Debugging Python using pdb and pdbrc

`pdb` is the built-in debugger of Python. With the **REPL** (Read-Evaluate-Print-Loop) Python interpretor, the `pdb` debugger can be extremely helpful in the initial development, and of cause, the debugging stages of your project.

Typical usage of the pdb debugger

pdb is the built-in debugger of Python. With the REPL (Read-Evaluate-Print-Loop) Python interpretor, the pdb debugger can be extremely helpful in the initial development, and of cause, the debugging stages of your project.

The two most common usages of pdb are:

  1. Set break points in the code and enter into the interactive debugging prompt.
  2. Execute the script with the pdb module and enter into post-mortem debugging prompt if any error occurred.

We will start from the 1st usage case using a simple toy example script as an illustration. Then I will introduce some commonly used debugging commands, which can also be used in the 2nd usage type which will be covered after that. Finally, I’d like to share some debugging tips using the .pdbrc configuration file.

Below is the example script:

def printCell(row, col, ncol):
    '''Form the string for a given cell'''
    end='\n' if col==ncol-1 else ' '
    print('(%d, %d)' %(row, col), end=end)

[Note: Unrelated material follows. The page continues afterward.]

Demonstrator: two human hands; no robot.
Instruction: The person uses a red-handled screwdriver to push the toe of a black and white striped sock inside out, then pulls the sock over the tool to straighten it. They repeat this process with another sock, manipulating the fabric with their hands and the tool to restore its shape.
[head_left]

def matrixIndices(nrow, ncol):
    '''Print element indices for a 2d matrix'''
    __import__('pdb').set_trace()
    for i in range(nrow):
        for j in range(ncol):
            printCell(i, j, ncol)

matrixIndices(5,4)

What it does is printing out the line and row indices of a 5×4 matrix, like so:

(0, 0) (0, 1) (0, 2) (0, 3)
(1, 0) (1, 1) (1, 2) (1, 3)
(2, 0) (2, 1) (2, 2) (2, 3)
(3, 0) (3, 1) (3, 2) (3, 3)
(4, 0) (4, 1) (4, 2) (4, 3)

Usage 1: Set break points in the code

You can use this line of code to insert a break point anywhere in your Python code:

import pdb; pdb.set_trace()

Just like at Line 8 of the toy example. So when executing the script, it will stop at the break point, putting you to a debugger prompt:

-> for i in range(nrow):
(Pdb) 

The line after -> shows the next line of code after the break point that would be executed in the next step, and (Pdb) tells you that you are in the debugger prompt.

Now you have a number of debugging commands at hand that you can use to help debug the code.

Debugging commands

Here are the most commonly used debugging commands that I use in the (Pdb) prompt.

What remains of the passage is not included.